Questo Corpo di Polizia, che si avvale di personale specializzato, ha il compito di tutelare i cittadini che intendono navigare su Internet senza brutte sorprese. Si occupa di prevenire, controllare e reprimere illeciti penali ed amministrativi commessi online tutelando, in tal modo, la sicurezza e regolarità dei servizi delle telecomunicazioni.

Quali reati informatici si possono segnalare e denunciare?

I crimini informatici che si possono denunciare sono:

– truffe;

frodi bancarie;

– furti di identità;

– pishing;

– digital extortion;

– download illegale;

– violazione del copyright;

– giochi e scommesse online;

– cyberbullismo e cyberstalking;

– diffamazioni e ingiurie;

– pedopornografia;

– intrusioni e attacchi hacker;

– cybercrime internazionale;

– cyberterrorismo.

CYBERSICUREZZA: COME DENUNCIARE REATI ONLINE ALLA POLIZIA POSTALE

Come sporgere denuncia alla Polizia Postale per reati sul web?

E’ possibile fare una denuncia o segnalazione alla Polizia Postale secondo due modalità:

– puoi recarti personalmente presso l’ufficio di Polizia Postale più vicino a casa tua e raccontare ciò che ti è accaduto dopo aver raccolto più informazioni possibili relative al reato e facilitare l’operato degli agenti riducendo i tempi per risolvere la questione. Al termine del colloquio, dovrai firmare la denuncia e ti verrà rilasciata un’attestazione che prova l’avvenuta presentazione della denuncia stessa. Se, invece, hai già preparato la denuncia scritta con l’aiuto di un avvocato non dovrai far altro che depositarla e ricevere l’attestazione di ricezione;

– puoi inviare online una denuncia o segnalazione collegandoti al sito della Polizia Postale e cliccando sul pulsante dedicato alle segnalazioni online e denunce per reati informatici. Se preferisci denunciare per via telematica, sappi che è possibile non solo segnalare ma iniziare la pratica di denuncia inserendo tutti i dati richiesti (nome, cognome, luogo e data di nascita, codice fiscale, residenza e domicilio, estremi di un documento d’identità, numero di telefono, e-mail). Ti verrà chiesto il consenso al trattamento dei dati personali e, al termine dell’operazione, ti sarà rilasciata una ricevuta elettronica con un numero di protocollo associato alla pratica presso l’ufficio prescelto. Una volta conclusa la procedura, potrai contattare l’ufficio di Polizia Postale più vicino per procedere con la denuncia.
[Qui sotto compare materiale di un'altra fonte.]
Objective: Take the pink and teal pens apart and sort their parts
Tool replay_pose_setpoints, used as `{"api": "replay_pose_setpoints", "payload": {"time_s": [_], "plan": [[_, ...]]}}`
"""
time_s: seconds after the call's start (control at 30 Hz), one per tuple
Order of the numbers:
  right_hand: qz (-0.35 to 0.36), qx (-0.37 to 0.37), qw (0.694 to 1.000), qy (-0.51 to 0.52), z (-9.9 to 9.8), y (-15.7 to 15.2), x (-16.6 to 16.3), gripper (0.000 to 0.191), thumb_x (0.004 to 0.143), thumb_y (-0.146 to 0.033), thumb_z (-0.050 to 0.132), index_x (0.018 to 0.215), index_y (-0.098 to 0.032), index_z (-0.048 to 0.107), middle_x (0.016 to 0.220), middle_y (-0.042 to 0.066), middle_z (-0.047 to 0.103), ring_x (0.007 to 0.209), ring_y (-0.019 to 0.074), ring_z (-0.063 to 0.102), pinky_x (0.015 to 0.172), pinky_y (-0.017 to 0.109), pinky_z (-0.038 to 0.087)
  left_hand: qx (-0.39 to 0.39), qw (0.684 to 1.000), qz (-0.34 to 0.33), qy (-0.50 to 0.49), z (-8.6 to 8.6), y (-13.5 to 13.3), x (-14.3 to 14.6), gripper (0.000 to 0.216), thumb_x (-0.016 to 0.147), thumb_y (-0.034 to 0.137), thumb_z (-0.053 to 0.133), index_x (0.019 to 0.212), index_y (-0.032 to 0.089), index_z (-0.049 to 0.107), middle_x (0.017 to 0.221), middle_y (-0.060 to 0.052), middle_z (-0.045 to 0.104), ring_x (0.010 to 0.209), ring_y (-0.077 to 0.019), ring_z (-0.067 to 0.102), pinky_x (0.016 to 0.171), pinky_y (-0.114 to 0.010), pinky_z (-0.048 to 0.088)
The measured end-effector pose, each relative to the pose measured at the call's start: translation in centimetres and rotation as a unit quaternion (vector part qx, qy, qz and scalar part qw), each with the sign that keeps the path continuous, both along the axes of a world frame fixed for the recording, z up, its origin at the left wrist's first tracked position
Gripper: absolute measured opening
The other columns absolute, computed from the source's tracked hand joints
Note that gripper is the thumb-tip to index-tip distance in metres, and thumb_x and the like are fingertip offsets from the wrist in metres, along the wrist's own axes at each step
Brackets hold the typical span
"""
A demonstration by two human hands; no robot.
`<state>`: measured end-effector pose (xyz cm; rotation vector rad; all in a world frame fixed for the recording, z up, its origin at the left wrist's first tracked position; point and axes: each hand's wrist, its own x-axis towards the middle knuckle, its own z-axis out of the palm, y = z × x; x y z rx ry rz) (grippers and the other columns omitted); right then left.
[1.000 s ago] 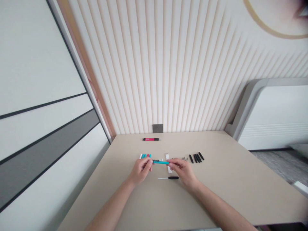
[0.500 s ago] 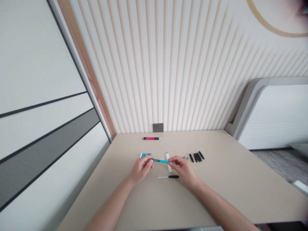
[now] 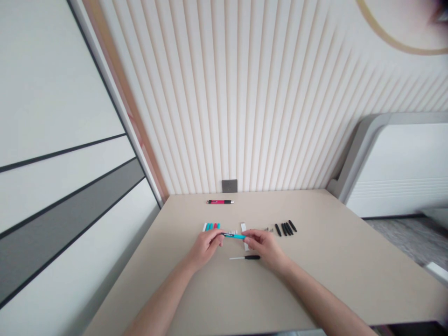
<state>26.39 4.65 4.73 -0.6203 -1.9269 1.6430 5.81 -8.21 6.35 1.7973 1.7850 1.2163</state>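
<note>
A light blue pen barrel [image 3: 239, 236] with a dark section at its left end is held level above the table. My left hand [image 3: 207, 246] pinches the dark end, and its fingertips hide the tip. My right hand [image 3: 262, 245] grips the blue end between thumb and fingers. Below the hands lies a black pen grip piece with a thin white refill [image 3: 252, 257] sticking out to the left. Partly behind my right hand are several white refills [image 3: 243, 226]. Beyond my left hand sits a row of white, blue and red barrels [image 3: 211, 226].
An assembled red and black pen [image 3: 220, 202] lies near the wall. Several black grip pieces [image 3: 287, 228] are lined up at the right. Small metal parts [image 3: 269, 229] and small white pieces [image 3: 233, 232] lie behind the hands. A dark wall socket [image 3: 229, 186] is above the table's back edge.
The blue pen barrel has dropped very slightly and lies more level between both hands. My right fingers have shifted a little along it to the left. The table items stay put.
</note>
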Motion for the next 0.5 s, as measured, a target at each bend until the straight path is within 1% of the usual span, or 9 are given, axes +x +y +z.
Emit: {"api": "replay_pose_setpoints", "payload": {"time_s": [0.1, 0.23, 0.33, 0.43, 0.5], "plan": [[0.035, 0.005, 0.999, -0.018, 0.8, -0.5, 0.2, 0.042, 0.079, -0.052, 0.064, 0.097, -0.016, 0.072, 0.062, -0.002, 0.057, 0.059, 0.0123, 0.049, 0.055, 0.024, 0.04, 0.036, 0.998, 0.005, 0.042, 0.1, -0.2, -0.3, 0.031, 0.097, 0.038, 0.043, 0.09, 0.018, 0.066, 0.066, -0.001, 0.064, 0.059, -0.0135, 0.056, 0.064, -0.025, 0.045], [0.066, 0.029, 0.997, -0.022, 1.4, -0.9, 0.4, 0.039, 0.081, -0.051, 0.062, 0.097, -0.017, 0.072, 0.066, -0.001, 0.059, 0.06, 0.0126, 0.05, 0.056, 0.024, 0.04, 0.06, 0.996, 0.018, 0.056, 0.2, -0.3, -0.4, 0.033, 0.097, 0.037, 0.043, 0.082, 0.017, 0.064, 0.064, -0.001, 0.063, 0.057, -0.0128, 0.055, 0.061, -0.023, 0.044], [0.04, 0.041, 0.998, -0.023, 1.1, -0.8, 0.4, 0.037, 0.083, -0.05, 0.06, 0.096, -0.018, 0.073, 0.072, 0.001, 0.062, 0.064, 0.0145, 0.053, 0.059, 0.025, 0.043, 0.069, 0.996, 0.028, 0.049, 0.6, -0.5, -0.4, 0.033, 0.097, 0.037, 0.042, 0.087, 0.017, 0.066, 0.065, -0.002, 0.064, 0.058, -0.0131, 0.057, 0.059, -0.023, 0.044], [-0.006, 0.106, 0.993, -0.042, 0.7, -0.3, 0.5, 0.035, 0.086, -0.047, 0.057, 0.097, -0.018, 0.072, 0.078, 0.003, 0.066, 0.069, 0.0166, 0.056, 0.065, 0.028, 0.045, 0.091, 0.993, 0.064, 0.05, 1.5, -0.9, -0.7, 0.031, 0.097, 0.037, 0.042, 0.097, 0.017, 0.065, 0.075, -0.004, 0.067, 0.067, -0.0155, 0.062, 0.064, -0.024, 0.048], [-0.016, 0.147, 0.987, -0.055, 0.6, -0.1, 0.7, 0.033, 0.088, -0.044, 0.055, 0.101, -0.018, 0.071, 0.08, 0.003, 0.068, 0.071, 0.017, 0.056, 0.067, 0.028, 0.045, 0.105, 0.987, 0.096, 0.072, 2.2, -1.3, -1.3, 0.029, 0.096, 0.035, 0.042, 0.101, 0.017, 0.065, 0.085, -0.006, 0.069, 0.077, -0.0172, 0.064, 0.069, -0.025, 0.049]]}}
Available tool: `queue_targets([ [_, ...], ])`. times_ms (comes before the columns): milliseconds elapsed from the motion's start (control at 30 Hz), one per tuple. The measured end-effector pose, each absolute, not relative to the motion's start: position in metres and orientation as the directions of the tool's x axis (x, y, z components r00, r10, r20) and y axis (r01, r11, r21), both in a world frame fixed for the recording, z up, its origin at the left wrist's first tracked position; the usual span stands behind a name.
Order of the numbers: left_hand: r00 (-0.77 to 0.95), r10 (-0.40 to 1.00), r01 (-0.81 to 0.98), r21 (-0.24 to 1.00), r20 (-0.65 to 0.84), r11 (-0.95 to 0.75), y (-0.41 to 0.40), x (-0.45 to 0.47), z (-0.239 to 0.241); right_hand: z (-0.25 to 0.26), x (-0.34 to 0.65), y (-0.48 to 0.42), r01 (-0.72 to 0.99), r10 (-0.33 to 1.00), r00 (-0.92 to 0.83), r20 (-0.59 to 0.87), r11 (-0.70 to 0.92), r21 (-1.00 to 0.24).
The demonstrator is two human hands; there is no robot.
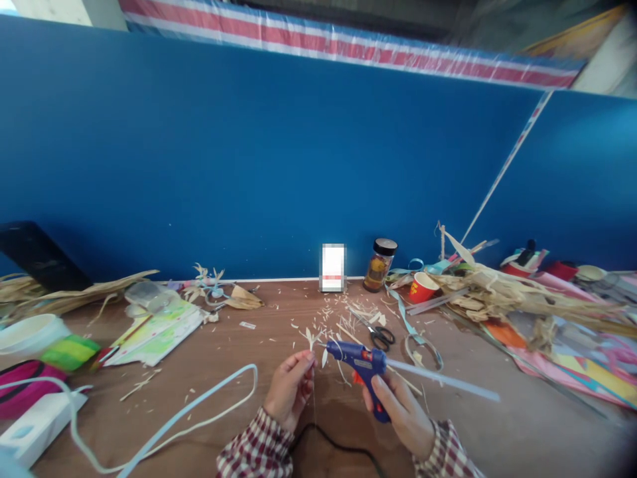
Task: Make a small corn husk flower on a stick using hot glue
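My right hand point(402, 406) grips a blue hot glue gun point(362, 364) with a long clear glue stick point(448, 381) sticking out of its back. Its nozzle points left at a small pale straw piece point(312, 337). My left hand point(291, 388) pinches that straw piece by its thin stem, just above the brown table point(209, 372). The gun's black cord point(338, 446) runs down between my plaid sleeves.
Black scissors point(381, 335) and straw scraps lie just beyond the hands. A jar point(380, 264), a red cup point(422, 287) and a heap of dried husks point(502, 292) sit at the right. A pale cable point(199, 405), papers point(154, 332) and a white box point(37, 425) are at the left. A blue wall point(279, 166) backs the table.
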State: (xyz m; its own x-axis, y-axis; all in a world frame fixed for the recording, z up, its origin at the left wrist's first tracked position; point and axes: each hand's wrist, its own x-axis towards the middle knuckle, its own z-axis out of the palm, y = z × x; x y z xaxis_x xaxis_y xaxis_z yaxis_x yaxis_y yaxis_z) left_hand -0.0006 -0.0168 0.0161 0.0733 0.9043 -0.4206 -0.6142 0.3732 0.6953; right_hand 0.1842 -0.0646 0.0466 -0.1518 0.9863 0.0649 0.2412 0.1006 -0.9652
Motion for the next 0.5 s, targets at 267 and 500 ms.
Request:
queue_targets([
  [267, 0.093, 0.901, -0.621, 0.683, -0.423, 0.385, -0.0180, -0.0014, 0.0123, 0.0406, 0.1843, -0.0673, 0.369, 0.979, -0.191, 0.069, 0.137, -0.920],
  [500, 0.103, 0.897, -0.625, 0.674, -0.429, 0.394, -0.0172, -0.0002, 0.0145, 0.0419, 0.1808, -0.0632, 0.436, 0.967, -0.203, 0.154, 0.230, -0.870],
])
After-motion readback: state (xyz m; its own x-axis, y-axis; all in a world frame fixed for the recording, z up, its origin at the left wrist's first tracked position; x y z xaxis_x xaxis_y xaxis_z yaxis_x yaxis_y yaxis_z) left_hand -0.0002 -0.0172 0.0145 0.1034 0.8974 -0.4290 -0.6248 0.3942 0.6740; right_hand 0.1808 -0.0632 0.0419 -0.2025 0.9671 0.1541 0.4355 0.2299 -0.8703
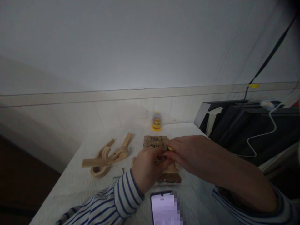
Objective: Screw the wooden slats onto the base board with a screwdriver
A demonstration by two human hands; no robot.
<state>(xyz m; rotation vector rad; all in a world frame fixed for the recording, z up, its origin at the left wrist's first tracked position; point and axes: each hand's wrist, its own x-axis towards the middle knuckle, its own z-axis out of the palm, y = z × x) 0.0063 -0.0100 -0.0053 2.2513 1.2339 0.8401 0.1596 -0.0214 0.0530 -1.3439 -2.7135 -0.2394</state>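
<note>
Both hands meet over the middle of the table. My right hand point(185, 153) is closed around a small yellow-and-black tool point(170, 148); only a bit of it shows between the fingers. My left hand point(148, 167) is pinched right beside it, fingertips against those of the right, and what it grips is hidden. Under the hands lies a brown printed paper packet point(154, 141). A pale wooden piece point(172, 168) shows below the fingers, with a brown piece point(172, 178) at its near edge.
Curved wooden parts point(117, 154) and a wooden ring point(100, 172) lie at left, near metal screws point(116, 177). A phone point(164, 207) with a lit screen lies in front. A yellow-based clear jar point(157, 121) stands by the wall. Dark panels point(229, 125) and a white cable point(260, 136) are at right.
</note>
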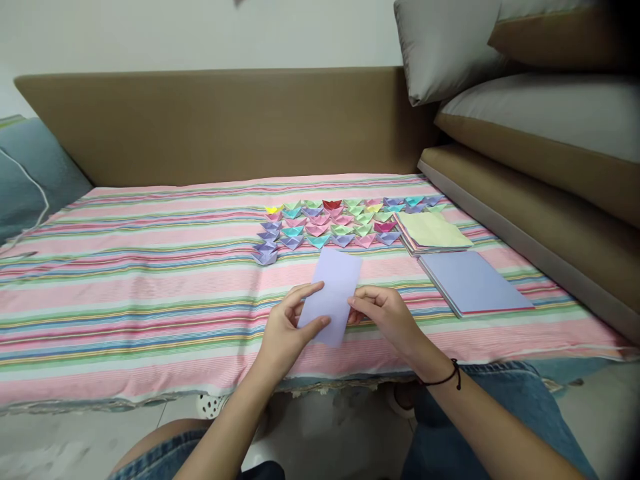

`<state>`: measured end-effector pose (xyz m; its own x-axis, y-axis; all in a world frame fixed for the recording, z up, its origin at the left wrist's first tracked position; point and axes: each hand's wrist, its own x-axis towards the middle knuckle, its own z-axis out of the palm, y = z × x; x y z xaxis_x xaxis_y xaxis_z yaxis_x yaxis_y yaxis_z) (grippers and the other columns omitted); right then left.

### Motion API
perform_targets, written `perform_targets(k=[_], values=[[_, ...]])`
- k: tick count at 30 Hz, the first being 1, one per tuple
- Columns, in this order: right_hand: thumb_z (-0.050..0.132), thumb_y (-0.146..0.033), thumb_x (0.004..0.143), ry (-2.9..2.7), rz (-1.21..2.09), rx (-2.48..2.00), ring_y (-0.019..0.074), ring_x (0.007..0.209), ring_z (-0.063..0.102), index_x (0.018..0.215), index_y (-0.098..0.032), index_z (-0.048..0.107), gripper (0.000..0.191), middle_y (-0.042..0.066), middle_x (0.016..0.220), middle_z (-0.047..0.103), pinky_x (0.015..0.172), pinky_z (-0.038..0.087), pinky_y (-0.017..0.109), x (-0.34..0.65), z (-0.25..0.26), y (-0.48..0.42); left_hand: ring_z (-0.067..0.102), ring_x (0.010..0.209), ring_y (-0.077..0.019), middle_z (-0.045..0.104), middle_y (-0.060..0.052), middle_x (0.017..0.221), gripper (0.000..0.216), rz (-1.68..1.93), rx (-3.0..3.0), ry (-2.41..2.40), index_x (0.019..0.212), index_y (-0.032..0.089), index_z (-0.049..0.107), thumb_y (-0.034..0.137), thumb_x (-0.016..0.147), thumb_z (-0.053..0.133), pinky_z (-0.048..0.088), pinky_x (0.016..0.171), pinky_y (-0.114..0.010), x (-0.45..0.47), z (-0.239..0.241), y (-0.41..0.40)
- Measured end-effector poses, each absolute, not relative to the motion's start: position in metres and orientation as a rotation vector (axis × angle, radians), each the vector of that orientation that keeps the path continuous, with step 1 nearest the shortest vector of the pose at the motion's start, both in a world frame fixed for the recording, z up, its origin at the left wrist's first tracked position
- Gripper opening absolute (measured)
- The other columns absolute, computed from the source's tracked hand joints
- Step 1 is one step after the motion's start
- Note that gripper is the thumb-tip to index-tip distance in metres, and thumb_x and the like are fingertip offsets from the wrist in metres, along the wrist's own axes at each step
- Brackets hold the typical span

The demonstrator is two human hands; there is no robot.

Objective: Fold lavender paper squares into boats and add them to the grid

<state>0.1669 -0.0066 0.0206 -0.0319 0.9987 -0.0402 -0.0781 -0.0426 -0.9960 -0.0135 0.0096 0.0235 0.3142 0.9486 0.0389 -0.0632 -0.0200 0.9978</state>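
A lavender sheet of paper [334, 290], folded into a long rectangle, is held above the striped bed cover [150, 280]. My left hand [287, 330] pinches its lower left edge between thumb and fingers. My right hand [385, 313] grips its right edge with curled fingers; a black band circles that wrist. Beyond the paper lie several rows of small folded paper boats [340, 223] in pink, green, blue, purple and yellow.
Two stacks of square paper lie at the right: one topped pale yellow [436, 231], one topped lavender [473, 282]. Brown cushions [540, 200] and grey pillows [445, 47] are piled at the right. A brown headboard [225, 123] runs behind. A blue pillow [30, 173] sits at far left.
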Motion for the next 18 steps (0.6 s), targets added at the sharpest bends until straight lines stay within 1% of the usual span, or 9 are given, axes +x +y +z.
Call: perform_targets(k=[6, 10, 14, 18], values=[[0.06, -0.03, 0.078, -1.114, 1.388, -1.055, 0.0148, 0.064, 0.061, 0.07, -0.017, 0.068, 0.017, 0.003, 0.067, 0.066, 0.063, 0.049, 0.027, 0.169, 0.02, -0.006, 0.061, 0.093, -0.0171, 0.05, -0.006, 0.125, 0.048, 1.063, 1.33, 0.928, 0.113, 0.024, 0.061, 0.02, 0.066, 0.074, 0.051, 0.069, -0.023, -0.016, 0.023, 0.011], [0.061, -0.03, 0.078, -0.993, 1.457, -0.989, 0.018, 0.072, 0.063, 0.076, -0.017, 0.07, 0.016, 0.005, 0.076, 0.068, 0.07, 0.051, 0.032, 0.164, 0.018, -0.007, 0.06, 0.097, -0.0195, 0.049, -0.006, 0.127, 0.049, 1.11, 1.35, 0.94, 0.113, 0.026, 0.061, 0.022, 0.066, 0.075, 0.052, 0.073, -0.026, -0.016, 0.022, 0.011], [0.066, -0.03, 0.074, -0.87, 1.479, -0.969, 0.0173, 0.072, 0.061, 0.073, -0.017, 0.07, 0.014, 0.003, 0.074, 0.068, 0.07, 0.05, 0.031, 0.158, 0.017, -0.009, 0.058, 0.103, -0.0224, 0.052, -0.006, 0.124, 0.049, 1.151, 1.403, 0.947, 0.112, 0.026, 0.062, 0.023, 0.065, 0.075, 0.052, 0.076, -0.028, -0.014, 0.021, 0.01], [0.07, -0.027, 0.069, -0.76, 1.482, -0.984, 0.016, 0.069, 0.06, 0.07, -0.017, 0.071, 0.011, 0.002, 0.07, 0.067, 0.068, 0.049, 0.03, 0.156, 0.016, -0.009, 0.057, 0.105, -0.023, 0.053, -0.006, 0.119, 0.047, 1.157, 1.491, 0.942, 0.111, 0.026, 0.062, 0.022, 0.066, 0.074, 0.052, 0.078, -0.029, -0.011, 0.02, 0.008]])
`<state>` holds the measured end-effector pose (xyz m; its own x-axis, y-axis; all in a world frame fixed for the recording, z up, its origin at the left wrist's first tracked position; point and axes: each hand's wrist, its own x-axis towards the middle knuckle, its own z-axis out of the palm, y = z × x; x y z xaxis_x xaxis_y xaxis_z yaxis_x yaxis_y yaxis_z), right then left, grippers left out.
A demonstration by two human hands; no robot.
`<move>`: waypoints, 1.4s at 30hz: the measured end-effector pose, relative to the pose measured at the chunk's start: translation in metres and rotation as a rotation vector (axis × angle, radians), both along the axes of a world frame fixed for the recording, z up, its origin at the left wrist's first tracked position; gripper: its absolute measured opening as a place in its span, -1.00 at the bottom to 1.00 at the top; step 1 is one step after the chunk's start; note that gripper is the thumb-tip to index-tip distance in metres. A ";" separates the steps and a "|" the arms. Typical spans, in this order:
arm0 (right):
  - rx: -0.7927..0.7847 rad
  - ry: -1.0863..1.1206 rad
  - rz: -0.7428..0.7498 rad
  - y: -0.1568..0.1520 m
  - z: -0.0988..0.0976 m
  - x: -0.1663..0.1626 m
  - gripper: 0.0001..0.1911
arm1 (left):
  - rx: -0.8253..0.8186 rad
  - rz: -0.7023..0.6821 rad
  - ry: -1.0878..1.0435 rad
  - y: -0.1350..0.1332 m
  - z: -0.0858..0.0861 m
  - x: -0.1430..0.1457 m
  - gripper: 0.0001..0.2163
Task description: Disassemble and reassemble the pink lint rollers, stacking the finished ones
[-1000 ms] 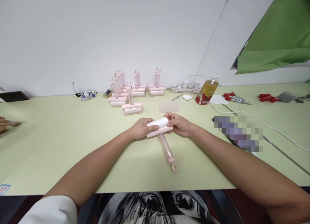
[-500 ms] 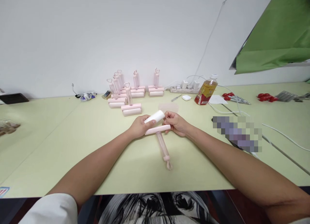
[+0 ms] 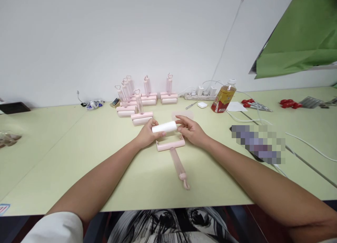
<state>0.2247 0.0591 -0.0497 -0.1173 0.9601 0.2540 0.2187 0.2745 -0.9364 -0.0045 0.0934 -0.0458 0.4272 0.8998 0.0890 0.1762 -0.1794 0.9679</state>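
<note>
My left hand [image 3: 147, 134] is closed around the left part of a white lint roller refill [image 3: 165, 126], thumb along its near side. At the refill's right end is my right hand [image 3: 191, 130], its fingers apart, with fingertips close to or touching that end. Just below lies a pink lint roller handle [image 3: 171, 145] on the table, its open frame facing away from me. The clear pink grip and hook of this handle point toward me. Refill and frame are apart. A pale translucent pink piece [image 3: 183, 114] lies behind my right hand.
Several assembled pink lint rollers [image 3: 142, 118] stand at the back left. Toward the wall are a power strip [image 3: 200, 96], a white square case [image 3: 202, 105] and a drink bottle [image 3: 223, 96]. Red-handled tools [image 3: 258, 105] and white cables lie right, near a pixelated item [image 3: 256, 143].
The white refill has come away from the handle's frame and turned more level. The handle now lies lower, nearer me, and my right hand has opened its fingers.
</note>
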 end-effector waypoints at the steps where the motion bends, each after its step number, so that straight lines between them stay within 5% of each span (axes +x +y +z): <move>1: -0.005 0.015 0.028 0.000 0.000 0.001 -0.45 | 0.006 0.004 0.000 0.000 0.000 0.000 -0.49; 8: -0.035 0.085 0.076 0.001 0.001 0.001 -0.67 | 0.030 0.031 -0.124 0.005 -0.007 0.001 -0.48; 14: -0.075 0.125 0.146 0.001 -0.003 -0.001 -0.49 | -0.019 0.074 -0.217 0.005 -0.008 0.004 -0.46; 42: -0.126 0.024 0.116 -0.002 -0.002 -0.004 -0.65 | -0.085 0.155 -0.159 0.004 -0.006 0.008 -0.45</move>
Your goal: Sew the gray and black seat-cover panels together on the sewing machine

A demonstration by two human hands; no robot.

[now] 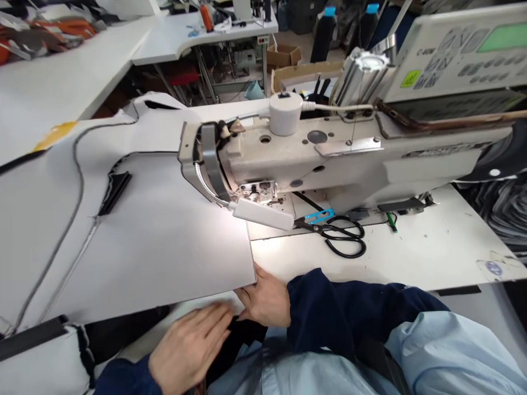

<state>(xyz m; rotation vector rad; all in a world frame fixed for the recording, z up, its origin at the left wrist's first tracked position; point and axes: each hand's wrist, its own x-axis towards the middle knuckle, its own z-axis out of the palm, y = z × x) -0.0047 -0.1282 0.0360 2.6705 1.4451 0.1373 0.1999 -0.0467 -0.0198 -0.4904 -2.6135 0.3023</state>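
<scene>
Far left, a strip of yellow tape (55,136) sits on the big grey fabric panel (135,236). That's your piece, spread across the table, a dark seam curving over it and a black flap (114,193) toward the middle. Its long axis runs from the lower left up toward the machine, and its right edge comes in just beside the white guard (263,214) by the needle area. Now your left hand (187,345): open, flat, fingers together, lying beside a fold of black fabric (236,334) below the panel's near edge, and gripping nothing. Your right hand (263,299) is the nearer one to the machine, its fingers (263,285) right at the panel's near corner — pinching or only touching, that can't be told from this view. Further right, the sewing machine head (329,159) stands over the table, black-handled scissors (337,236) lying just below it, and the control panel (461,60) sits up at the far right.
</scene>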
Collegandoti al sito ufficiale della Polizia Postale, troverai varie sezioni dedicate alle segnalazioni di reati online.

La compilazione online permette di comunicare tempestivamente tutte le informazioni che risulteranno utili al caso, quindi di risparmiare tempo e di agire rapidamente. Attenzione, però: la denuncia online consente di effettuare soltanto la segnalazione che verrà perfezionata in denuncia vera e propria (con valore legale) con la sottoscrizione davanti all’ufficiale di Polizia Postale.

DENUNCIARE UN REATO INFORMATICO: UN DIRITTO E UN DOVERE

L’art. 333 del Codice di procedura penale italiano stabilisce: “ogni persona che ha notizia di un reato perseguibile d’ufficio può farne denuncia. La legge determina i casi in cui la denuncia è obbligatoria”.

In effetti, per alcune tipologie di reati, denunciare non rappresenta solo un diritto ma anche un dovere. E’ obbligatorio.

La denuncia diventa un obbligo per certi reati ovvero quandouna persona:

– ha ricevuto in buona fede denaro contraffatto, denaro o merce rubata e si è accorta dopo dell’illecito;

– è a conoscenza di reati contro lo Stato;

– scopre di aver smarrito o subito il furto di armi o esplosivi;

– viene a sapere della presenza di materiali esplosivi;

– è a conoscenza di frodi in competizioni sportive, se è un rappresentante di enti sportivi.

In tutti gli altri casi, fare denuncia è una libera scelta, è facoltativo.

Considerando, però, la pericolosità dei reati informatici, sarebbe il caso di denunciare comunque per il bene comune e per aiutare efficacemente la Polizia nel suo delicato ruolo di indagine e repressione dei crimini online. Eppure sono ancora molte le persone che tendono a banalizzare o ignorare un crimine informatico pericoloso per se stessi e per la società.